### Task to complete
Once the line containing "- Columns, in" is found in the records below, return it and each following line exactly, up to and including the line containing "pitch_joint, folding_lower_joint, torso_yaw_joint", and nothing else.

### Supplied material
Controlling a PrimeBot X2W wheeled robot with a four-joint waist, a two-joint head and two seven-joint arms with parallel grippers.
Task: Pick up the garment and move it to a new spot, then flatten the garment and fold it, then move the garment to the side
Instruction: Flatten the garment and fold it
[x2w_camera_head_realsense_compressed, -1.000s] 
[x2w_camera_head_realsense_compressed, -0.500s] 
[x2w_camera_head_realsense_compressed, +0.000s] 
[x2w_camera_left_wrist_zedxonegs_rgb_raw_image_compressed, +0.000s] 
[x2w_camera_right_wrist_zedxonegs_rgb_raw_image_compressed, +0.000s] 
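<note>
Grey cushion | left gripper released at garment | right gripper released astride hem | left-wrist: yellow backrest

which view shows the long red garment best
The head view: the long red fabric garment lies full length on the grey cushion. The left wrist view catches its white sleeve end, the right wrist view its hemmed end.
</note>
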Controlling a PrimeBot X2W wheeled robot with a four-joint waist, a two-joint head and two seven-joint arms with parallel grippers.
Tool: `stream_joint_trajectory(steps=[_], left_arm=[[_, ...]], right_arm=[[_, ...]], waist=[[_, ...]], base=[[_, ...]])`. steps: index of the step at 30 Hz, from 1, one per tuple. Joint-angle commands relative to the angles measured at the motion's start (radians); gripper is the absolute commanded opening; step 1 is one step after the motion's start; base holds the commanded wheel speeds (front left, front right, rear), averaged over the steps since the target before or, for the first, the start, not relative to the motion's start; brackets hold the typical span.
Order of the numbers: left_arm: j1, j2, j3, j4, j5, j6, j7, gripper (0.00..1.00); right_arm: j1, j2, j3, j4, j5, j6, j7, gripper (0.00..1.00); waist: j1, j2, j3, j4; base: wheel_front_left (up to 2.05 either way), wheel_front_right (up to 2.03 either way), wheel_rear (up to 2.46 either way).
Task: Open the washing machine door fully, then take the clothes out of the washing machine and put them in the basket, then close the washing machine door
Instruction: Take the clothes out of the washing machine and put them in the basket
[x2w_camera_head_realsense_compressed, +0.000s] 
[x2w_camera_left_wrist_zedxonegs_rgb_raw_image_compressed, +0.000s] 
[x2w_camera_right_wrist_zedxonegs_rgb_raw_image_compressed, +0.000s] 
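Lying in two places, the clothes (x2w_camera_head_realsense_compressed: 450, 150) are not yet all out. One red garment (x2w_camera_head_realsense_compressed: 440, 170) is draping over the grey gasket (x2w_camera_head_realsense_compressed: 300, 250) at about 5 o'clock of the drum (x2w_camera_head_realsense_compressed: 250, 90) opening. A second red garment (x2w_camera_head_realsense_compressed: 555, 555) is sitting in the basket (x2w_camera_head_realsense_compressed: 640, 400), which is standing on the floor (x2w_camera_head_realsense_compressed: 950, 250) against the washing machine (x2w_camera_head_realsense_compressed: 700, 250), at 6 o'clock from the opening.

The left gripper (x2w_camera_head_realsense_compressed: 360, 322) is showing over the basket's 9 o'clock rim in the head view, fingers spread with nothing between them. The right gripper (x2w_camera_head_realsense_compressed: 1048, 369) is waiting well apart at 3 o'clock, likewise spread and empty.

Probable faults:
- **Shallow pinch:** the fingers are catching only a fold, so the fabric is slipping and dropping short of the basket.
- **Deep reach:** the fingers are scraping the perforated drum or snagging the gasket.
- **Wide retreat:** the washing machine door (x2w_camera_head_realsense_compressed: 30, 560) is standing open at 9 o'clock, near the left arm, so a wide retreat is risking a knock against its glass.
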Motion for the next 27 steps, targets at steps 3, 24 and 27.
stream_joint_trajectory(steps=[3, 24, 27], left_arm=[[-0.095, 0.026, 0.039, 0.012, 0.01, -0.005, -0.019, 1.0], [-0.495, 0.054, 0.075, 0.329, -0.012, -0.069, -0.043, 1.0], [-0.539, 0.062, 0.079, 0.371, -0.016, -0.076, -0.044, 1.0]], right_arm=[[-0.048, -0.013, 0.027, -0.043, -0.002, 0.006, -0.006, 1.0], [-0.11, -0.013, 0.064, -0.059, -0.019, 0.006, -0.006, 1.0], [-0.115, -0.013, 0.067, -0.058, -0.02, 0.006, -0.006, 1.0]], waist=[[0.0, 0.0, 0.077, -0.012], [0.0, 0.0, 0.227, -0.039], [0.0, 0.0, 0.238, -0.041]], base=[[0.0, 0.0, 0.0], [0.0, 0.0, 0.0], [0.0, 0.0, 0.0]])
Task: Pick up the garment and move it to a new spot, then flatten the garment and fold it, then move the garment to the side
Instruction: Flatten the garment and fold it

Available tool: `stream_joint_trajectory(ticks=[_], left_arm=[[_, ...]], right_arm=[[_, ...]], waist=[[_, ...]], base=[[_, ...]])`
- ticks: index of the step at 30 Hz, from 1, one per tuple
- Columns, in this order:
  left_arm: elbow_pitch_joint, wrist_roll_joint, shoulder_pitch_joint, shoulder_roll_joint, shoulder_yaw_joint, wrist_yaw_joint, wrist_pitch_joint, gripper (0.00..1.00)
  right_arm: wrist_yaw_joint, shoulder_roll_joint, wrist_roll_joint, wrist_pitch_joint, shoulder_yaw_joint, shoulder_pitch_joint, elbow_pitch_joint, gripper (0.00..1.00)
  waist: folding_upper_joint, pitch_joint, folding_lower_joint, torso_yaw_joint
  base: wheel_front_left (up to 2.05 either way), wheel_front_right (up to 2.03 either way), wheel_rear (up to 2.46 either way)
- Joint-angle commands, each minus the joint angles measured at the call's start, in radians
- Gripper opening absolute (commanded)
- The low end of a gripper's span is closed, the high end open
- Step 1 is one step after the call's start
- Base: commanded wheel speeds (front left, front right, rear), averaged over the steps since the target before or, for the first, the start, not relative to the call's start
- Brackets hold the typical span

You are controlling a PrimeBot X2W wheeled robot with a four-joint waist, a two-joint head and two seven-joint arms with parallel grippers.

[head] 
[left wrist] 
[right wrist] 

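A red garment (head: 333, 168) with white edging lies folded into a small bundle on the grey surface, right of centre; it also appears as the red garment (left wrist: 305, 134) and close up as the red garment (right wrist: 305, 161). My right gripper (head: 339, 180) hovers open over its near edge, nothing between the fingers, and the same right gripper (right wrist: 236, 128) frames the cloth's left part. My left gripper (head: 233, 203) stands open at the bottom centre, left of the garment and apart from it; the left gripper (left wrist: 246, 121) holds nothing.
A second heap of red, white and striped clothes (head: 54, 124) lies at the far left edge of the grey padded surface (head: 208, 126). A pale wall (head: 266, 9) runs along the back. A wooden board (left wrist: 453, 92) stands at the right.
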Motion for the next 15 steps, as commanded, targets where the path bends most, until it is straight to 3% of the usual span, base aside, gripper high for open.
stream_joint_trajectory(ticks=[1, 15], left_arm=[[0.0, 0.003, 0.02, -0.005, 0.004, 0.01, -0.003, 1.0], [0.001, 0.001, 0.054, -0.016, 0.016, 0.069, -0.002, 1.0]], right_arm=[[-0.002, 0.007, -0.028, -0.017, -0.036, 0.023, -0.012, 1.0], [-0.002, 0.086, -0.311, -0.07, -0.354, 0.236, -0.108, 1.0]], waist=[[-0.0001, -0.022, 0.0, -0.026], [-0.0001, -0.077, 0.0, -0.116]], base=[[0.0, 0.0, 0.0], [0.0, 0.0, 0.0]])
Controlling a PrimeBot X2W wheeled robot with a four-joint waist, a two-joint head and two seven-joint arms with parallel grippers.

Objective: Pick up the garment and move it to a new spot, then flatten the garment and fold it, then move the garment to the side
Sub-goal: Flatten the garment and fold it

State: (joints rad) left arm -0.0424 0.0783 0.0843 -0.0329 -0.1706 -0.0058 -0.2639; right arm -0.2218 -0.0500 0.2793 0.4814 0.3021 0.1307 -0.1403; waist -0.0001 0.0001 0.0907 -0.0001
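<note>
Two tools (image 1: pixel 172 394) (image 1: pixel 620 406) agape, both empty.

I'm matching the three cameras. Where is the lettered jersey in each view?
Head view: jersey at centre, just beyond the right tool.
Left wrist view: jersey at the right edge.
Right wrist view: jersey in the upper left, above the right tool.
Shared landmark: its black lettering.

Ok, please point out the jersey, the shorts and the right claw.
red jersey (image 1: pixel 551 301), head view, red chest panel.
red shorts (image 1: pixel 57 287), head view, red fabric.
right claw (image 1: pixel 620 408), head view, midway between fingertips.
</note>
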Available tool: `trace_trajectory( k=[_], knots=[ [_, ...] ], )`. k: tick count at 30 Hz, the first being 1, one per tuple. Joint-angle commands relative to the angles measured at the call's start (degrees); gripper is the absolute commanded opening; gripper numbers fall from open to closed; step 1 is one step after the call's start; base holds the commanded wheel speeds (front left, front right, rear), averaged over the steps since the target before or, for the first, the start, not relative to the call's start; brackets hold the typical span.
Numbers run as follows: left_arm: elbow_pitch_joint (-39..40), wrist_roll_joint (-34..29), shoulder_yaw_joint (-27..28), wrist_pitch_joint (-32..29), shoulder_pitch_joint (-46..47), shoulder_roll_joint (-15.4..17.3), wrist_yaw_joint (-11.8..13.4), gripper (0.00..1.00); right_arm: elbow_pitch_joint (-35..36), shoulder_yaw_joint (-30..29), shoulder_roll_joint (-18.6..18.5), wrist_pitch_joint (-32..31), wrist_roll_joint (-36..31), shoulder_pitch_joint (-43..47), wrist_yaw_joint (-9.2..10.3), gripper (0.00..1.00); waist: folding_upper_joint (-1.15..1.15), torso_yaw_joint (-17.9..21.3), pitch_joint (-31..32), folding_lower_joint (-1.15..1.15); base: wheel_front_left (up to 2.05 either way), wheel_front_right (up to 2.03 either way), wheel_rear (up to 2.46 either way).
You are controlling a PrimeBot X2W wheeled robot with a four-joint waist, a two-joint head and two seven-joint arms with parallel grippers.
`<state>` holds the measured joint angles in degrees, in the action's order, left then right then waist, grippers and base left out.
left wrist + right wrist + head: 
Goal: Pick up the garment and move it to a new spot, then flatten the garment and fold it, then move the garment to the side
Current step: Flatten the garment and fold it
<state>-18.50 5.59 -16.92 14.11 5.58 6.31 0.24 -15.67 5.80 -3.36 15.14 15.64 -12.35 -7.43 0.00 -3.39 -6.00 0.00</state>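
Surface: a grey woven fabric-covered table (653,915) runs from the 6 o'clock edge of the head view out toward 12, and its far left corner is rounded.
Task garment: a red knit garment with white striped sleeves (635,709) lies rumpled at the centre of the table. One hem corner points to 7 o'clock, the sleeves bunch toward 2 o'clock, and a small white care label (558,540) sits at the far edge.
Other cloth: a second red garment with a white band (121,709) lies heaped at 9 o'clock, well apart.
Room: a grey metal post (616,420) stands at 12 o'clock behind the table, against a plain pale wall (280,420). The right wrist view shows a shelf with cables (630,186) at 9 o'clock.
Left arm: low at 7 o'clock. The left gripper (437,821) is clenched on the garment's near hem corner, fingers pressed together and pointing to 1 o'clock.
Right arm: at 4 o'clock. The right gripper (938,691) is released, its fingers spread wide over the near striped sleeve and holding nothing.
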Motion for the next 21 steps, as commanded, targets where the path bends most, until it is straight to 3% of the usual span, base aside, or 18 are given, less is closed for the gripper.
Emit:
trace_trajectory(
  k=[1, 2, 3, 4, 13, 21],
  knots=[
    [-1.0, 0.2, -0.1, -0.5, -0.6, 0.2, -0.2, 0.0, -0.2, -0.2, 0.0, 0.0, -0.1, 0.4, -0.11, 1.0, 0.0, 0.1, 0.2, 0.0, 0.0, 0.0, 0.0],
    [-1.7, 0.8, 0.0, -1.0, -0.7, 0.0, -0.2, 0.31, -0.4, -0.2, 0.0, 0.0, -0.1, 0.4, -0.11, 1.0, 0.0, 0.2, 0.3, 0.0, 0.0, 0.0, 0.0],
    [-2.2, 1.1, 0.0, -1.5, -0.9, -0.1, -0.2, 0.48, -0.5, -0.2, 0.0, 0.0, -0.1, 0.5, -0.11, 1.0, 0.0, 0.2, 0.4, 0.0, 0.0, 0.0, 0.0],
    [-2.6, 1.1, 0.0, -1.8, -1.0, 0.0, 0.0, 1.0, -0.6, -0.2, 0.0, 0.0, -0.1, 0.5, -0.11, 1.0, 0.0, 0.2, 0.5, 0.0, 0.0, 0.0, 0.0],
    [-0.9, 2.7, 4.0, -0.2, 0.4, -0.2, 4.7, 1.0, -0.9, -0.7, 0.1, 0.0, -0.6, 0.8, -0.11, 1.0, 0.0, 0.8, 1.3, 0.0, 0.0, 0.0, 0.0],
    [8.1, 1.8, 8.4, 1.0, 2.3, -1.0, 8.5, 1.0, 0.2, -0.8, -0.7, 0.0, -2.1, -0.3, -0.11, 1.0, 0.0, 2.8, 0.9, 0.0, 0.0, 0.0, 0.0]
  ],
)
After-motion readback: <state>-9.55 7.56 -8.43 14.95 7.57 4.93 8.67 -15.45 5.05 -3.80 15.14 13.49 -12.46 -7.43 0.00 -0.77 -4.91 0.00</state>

### Answer space
- Columns, in this order:
  left_arm: elbow_pitch_joint, wrist_roll_joint, shoulder_pitch_joint, shoulder_roll_joint, shoulder_yaw_joint, wrist_yaw_joint, wrist_pitch_joint, gripper (0.00..1.00)
  right_arm: wrist_yaw_joint, shoulder_roll_joint, wrist_roll_joint, wrist_pitch_joint, shoulder_yaw_joint, shoulder_pitch_joint, elbow_pitch_joint, gripper (0.00..1.00)
  waist: folding_upper_joint, pitch_joint, folding_lower_joint, torso_yaw_joint

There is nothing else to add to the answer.